Hacía mucho que no contemplaba a la masa en su salsa, o sea, en el estadio de fútbol. Era un partido decisivo para el equipo local y por tanto la masa iba dispuesta a todo, a matar o morir. El sentido de justicia había sido erradicado de cuajo, porque sólo contaba la victoria de los nuestros. Para que no hubiera dudas ni confusiones, la masa de hinchas de los nuestros iban de uniforme, de los mismos colores que su equipo, todos igualitos, todos hermanados y unidos en el mismo ideal. Debía quedar claro que lo que allí pasara era responsabilidad de todos y nada achacable a nadie en particular. Era lógico, porque individuos no quedaba ni uno (esos se habían quedado en casa).
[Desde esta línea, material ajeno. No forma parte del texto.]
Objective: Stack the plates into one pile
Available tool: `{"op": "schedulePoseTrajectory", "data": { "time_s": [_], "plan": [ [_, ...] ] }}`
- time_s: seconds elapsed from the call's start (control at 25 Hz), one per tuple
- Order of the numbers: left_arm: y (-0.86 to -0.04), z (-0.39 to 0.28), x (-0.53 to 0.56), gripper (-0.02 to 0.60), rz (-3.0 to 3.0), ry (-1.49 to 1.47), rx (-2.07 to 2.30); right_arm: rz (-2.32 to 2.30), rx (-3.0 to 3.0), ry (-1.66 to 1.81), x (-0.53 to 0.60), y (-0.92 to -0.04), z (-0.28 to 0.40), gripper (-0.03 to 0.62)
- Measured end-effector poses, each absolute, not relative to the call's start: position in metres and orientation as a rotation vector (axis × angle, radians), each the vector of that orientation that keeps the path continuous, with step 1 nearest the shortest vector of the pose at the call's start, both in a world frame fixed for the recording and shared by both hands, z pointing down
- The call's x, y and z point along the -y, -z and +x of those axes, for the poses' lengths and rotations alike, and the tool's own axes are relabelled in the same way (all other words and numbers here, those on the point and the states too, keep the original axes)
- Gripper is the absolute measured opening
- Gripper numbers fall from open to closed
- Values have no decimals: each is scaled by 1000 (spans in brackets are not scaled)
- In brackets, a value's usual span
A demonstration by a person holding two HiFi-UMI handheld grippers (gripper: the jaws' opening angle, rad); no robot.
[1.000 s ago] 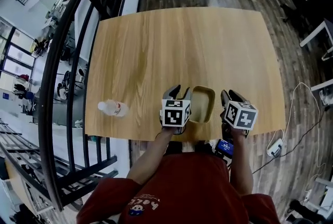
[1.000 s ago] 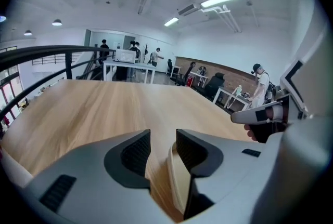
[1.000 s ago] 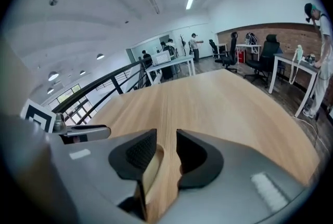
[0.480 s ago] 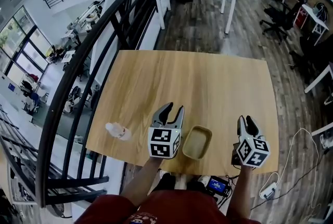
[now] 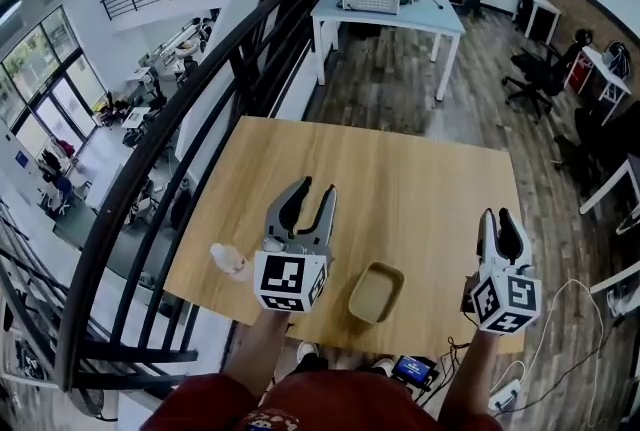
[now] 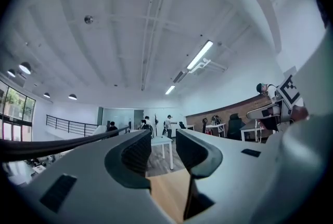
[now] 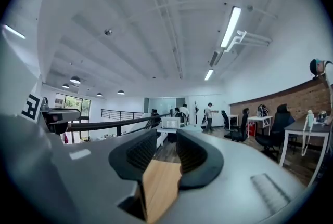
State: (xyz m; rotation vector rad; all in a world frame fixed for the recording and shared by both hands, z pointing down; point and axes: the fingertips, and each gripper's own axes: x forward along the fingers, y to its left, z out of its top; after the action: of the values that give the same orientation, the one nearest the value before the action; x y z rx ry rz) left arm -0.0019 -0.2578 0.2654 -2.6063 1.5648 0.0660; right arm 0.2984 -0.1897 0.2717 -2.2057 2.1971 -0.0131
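Note:
An olive rectangular plate [image 5: 376, 292] lies near the front edge of the wooden table [image 5: 400, 179]. I cannot tell whether it is one plate or several nested together. My left gripper [image 5: 308, 191] is held up to the left of the plate, open and empty. My right gripper [image 5: 500, 219] hangs over the table's right edge, well apart from the plate, open with a narrow gap. In the left gripper view the left gripper [image 6: 163, 147] points out over the table into the room, and so does the right gripper [image 7: 166, 146] in the right gripper view. No plate shows in either gripper view.
A clear plastic bottle [image 5: 230, 262] lies on the table's front left corner. A black railing [image 5: 170, 159] runs along the table's left side. Beyond the table stand a white table [image 5: 390, 14] with a box on it, office chairs [image 5: 535, 69] and several people at the back.
Both grippers have risen from beside the plate and moved apart, the right one out to the table's right edge. The head view has tilted up and shows more of the room. The plate stays put.

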Motion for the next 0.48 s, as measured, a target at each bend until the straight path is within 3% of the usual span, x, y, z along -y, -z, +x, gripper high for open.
{"op": "schedulePoseTrajectory", "data": {
  "time_s": [0.2,0.4,0.48],
  "plan": [
    [-242,-21,241,142,-2521,-161,-1546,-2149,-2190,-199,187,-248,277,127],
    [-247,-34,247,105,-2517,-227,-1595,-2109,-2220,-183,199,-262,263,126],
    [-251,-38,248,78,-2512,-226,-1622,-2123,-2223,-183,201,-270,259,90]
  ]
}}
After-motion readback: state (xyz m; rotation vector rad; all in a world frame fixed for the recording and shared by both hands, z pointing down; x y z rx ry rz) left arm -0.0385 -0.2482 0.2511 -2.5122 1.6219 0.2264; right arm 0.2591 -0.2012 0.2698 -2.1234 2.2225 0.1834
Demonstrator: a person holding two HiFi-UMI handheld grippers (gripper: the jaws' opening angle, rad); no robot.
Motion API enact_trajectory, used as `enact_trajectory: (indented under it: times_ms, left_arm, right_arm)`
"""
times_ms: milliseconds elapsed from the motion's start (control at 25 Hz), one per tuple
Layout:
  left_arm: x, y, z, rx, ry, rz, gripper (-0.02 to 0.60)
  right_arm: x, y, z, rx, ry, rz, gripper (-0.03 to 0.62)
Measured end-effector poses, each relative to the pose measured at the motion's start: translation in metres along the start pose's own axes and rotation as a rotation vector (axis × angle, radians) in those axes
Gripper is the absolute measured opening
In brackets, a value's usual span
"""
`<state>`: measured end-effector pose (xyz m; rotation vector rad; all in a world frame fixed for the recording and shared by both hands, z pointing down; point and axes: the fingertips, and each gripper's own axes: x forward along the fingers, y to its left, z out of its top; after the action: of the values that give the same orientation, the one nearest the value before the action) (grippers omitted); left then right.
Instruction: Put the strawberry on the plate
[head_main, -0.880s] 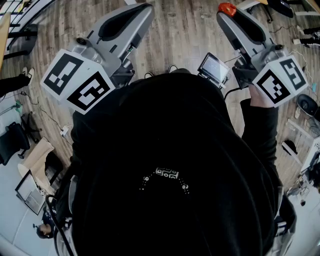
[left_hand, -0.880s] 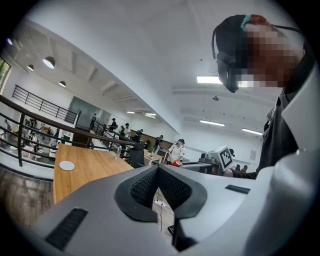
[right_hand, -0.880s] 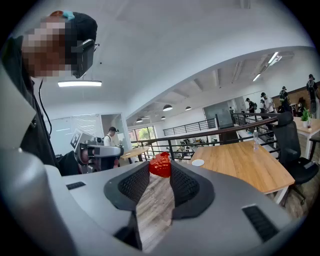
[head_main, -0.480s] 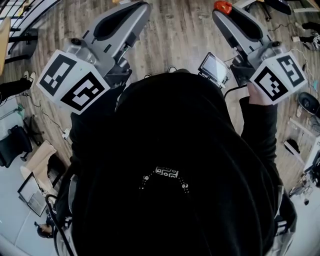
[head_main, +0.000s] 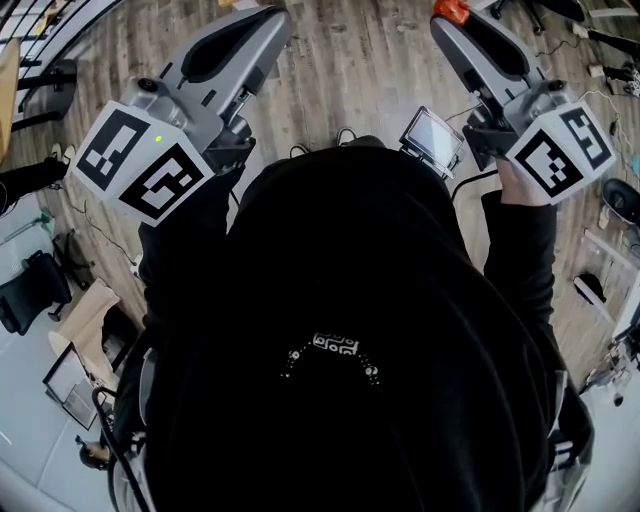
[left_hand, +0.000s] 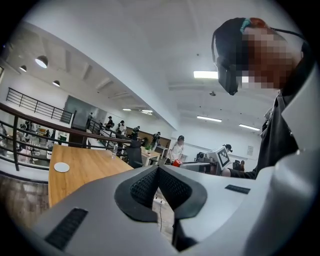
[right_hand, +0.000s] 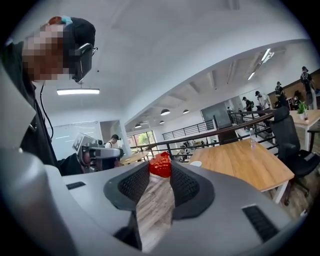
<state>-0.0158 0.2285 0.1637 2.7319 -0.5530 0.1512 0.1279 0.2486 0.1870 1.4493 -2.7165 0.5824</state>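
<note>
Right gripper (right_hand: 160, 170) fingers pinch the strawberry (right_hand: 160, 164) at their tips, left gripper (left_hand: 157, 170) fingers closed empty; I'd hold pressure steady, carry level to the plate (left_hand: 61, 167), lower before releasing.

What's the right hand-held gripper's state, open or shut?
Shut on the strawberry: the right hand-held gripper pinches it between its pad tips.

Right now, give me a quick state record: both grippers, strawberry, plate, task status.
left gripper: jaws together, nothing between them
right gripper: jaws closed on the strawberry, at their tips
strawberry: red, held up in the air
plate: white, flat on the wooden table, well away from both grippers
task status: strawberry not yet on the plate
</note>
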Motion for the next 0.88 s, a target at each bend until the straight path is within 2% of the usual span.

Los otros o ellos eran el enemigo, el compendio de todos los males, al que se podía insultar a placer, y más aún si eso les asustaba y achicaba, les enfurecía y sacaba de quicio…; todo era recomendable si les forzaba a cometer en el terreno de juego más fallos que los habituales.
La verdad es que el ambiente, es decir, el ánimo de la masa llevaba siendo amasado varias semanas por la prensa local. No había nada de espontáneo en tanta exaltación de la masa, en toda este precalentamiento anímico de la multitud. El yo colectivo había sido cultivado, ensalzado, bendecido y glorificado hasta la naúsea. Las presuntas virtudes colectivas, las más rancias creencias de la tribu, habían sido desempolvadas de nuevo para la ocasión y se habían exhibido sin ningún pudor. La misma juventud que solía ser vituperada -con razón- en tantas otras ocasiones públicas, era ahora aplaudida en esta entrega sin freno a la barbarie. Porque esta barbarie la compartían con otras clases de edad y condición, con gentes más honorables. Esto es la demagogia: reírle las gracias a la masa, consagrar sus terribles defectos como si fueran motivos de orgullo.
Un aspecto del problema es si todo esto no restará a la autoridad pública algún respeto ante la masa. Diría que sí, porque resulta difícil guardar las distancias necesarias cuando se han compartido la misma camiseta y el mismo griterío; no digo ya si incluso se han pronunciado o siquiera escuchado sin chistar los mismos insultos a los jugadores enemigos o al árbitro de la contienda. Se quiera o no, la masa se ve corroborada en sus peores instintos cuando sabe que los de arriba también se sienten afectados por ella. Alcaldes y obispos, rectores y diputados, artistas y deportistas, esos y los otros y los de más allá, todos se sumaron al objetivo colectivo. No importa que unos ocuparan localidades preferentes y otros aguantaran de pie en los graderíos. Era la fiesta que venía a reconocer en el fútbol una principal razón de ser de todos ellos, lo que les unía por encima de otras muchas diferencias, la que consagraba a sus diosecillos comunes.
Decía que la masa, por su propia naturaleza, carece de sentido de justicia. Lo cual es lógico si, además del pudor, le falta también el sentido de la medida. El anonimato nos permite cualquier desahogo, difumina las responsabilidades de cada uno: Fuenteovejuna no es el mejor ejemplo de equidad. Desde esa notable carencia, la masa sólo detecta las faltas del contrario, nunca las propias, así como en esta ocasión no observó ninguna deficiencia en las decisiones del árbitro de turno que -según cuentan espectadores ecuánimes- beneficiaron sin duda a los nuestros. O tal vez algunos de la masa lo observaron también, pero se guardaron sus juicios para sí, no sea que la masa se diera cuenta de sus sospechas y los despedazara allí mismo; o, mejor dicho, que los expulsara de su seno. ¿Y acaso puede haber algún castigo mayor que el dejar de ser de los nuestros?